# need a good chicken



## ro-h2o (Feb 21, 2005)

Anyone have a good cook for a low cal. chicken soup. I have to drop 25# bye Xmas and need your help. Thanks Scott


----------



## sprtsracer (Apr 27, 2005)

*A little work, but d**n good*

Sicilian Chicken Soup

The cloves used to make the chicken stock give this simple, pure soup a subtle sweet undertone. 


10 cup water
4 celery stalks, each cut into 3 pieces
4 flat-leaf parsley sprigs
2 medium carrots, each cut into 3 pieces
2 large garlic cloves
2 cloves
1 medium leek, trimmed and cut into 3 pieces
1 bay leaf
1 (3-pound) chicken
3 tablespoons uncooked pastina (tiny star-shaped pasta)
2 tablespoons (1/2 ounce) grated fresh Romano cheese
1 teaspoon salt
1/4 teaspoon pepper
1 egg
1 egg white

Combine first 9 ingredients in an 8-quart Dutch oven or stockpot; bring to a boil. Cover, reduce heat, and simmer 2 hours. Remove from heat.
Remove chicken and carrot from broth. Place chicken in a bowl; cover and chill. Dice carrot; cover and chill. Strain broth through a sieve into a large bowl; discard solids. Cover and chill broth at least 24 hours. Skim solidified fat from surface, and discard. Set aside 8 cups broth, reserving remaining broth for another use. Remove chicken from bones; cut into bite-size pieces. Discard bones.

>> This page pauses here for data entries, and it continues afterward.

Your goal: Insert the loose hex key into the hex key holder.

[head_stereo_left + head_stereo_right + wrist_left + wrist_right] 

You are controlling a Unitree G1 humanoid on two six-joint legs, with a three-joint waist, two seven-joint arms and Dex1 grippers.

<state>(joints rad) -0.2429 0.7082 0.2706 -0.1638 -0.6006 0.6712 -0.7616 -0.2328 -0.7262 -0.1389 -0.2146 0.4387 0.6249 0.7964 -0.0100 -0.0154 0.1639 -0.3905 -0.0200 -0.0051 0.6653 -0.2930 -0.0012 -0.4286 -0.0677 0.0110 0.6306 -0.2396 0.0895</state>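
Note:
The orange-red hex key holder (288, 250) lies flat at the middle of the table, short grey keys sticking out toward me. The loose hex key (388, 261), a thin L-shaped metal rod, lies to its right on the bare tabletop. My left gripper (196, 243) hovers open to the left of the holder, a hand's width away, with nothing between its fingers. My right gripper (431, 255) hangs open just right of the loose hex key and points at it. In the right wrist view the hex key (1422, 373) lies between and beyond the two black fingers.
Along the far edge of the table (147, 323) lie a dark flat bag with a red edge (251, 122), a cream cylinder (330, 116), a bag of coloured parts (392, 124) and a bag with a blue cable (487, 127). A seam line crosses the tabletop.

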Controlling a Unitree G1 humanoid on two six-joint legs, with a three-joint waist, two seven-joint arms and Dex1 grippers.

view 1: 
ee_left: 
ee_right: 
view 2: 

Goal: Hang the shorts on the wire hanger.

Combine chicken, carrot, and 8 cups broth in Dutch oven; bring to a boil. Add pastina, Romano cheese, salt, and pepper; cook 5 minutes.

Combine egg and egg white; stir well, and slowly drizzle into boiling broth mixture, stirring constantly. Immediately remove from heat. 

Yield: 9 cups (serving size: 1 1/2 cups)

CALORIES 131(32% from fat); FAT 4.7g (sat 1.6g,mono 1.7g,poly 0.9g); PROTEIN 15.5g; CHOLESTEROL 76mg; CALCIUM 50mg; SODIUM 490mg; FIBER 1g; IRON 1mg; CARBOHYDRATE 5.9g 
Cooking Light, MAY 1995


----------



## AtlantaKing (Jul 7, 2002)

Have you tried chicken and shittake mushroom soup? Its a traditional Chinese soup and its very simple. You need a whole chicken (or skinless parts if you want), 12-15 whole dried shittake mushrooms, and some napa cabbage. Both the mushrooms and napa should be available at most Asian grocery stores and some American grocery stores. Soak the shittake mushrooms in warm water overnight, then cut into halves or quarters depending on what size you like. Cut napa into hand sized pieces. Take the whole chicken, place into deep stockpot and surround with the napa and top with mushrooms. Cover the whole thing with enough water to completely immerse all the ingredients. Bring to a boil and simmer 1-2 hours, until chicken is done. Now this makes quite a fatty soup but the amount of napa should soak it up plus napa is good for ya. If you want it less fatty, make the soup sans napa, let cool, skim off the fat, and reboil with the napa. Then add salt and white pepper to taste. It makes a fine, fragrant soup.


----------



## johnnyleo11 (Dec 17, 2003)

It really doesn't matter what you eat. Figure out your caloric intake and make sure you burn more than that and you will lose weight.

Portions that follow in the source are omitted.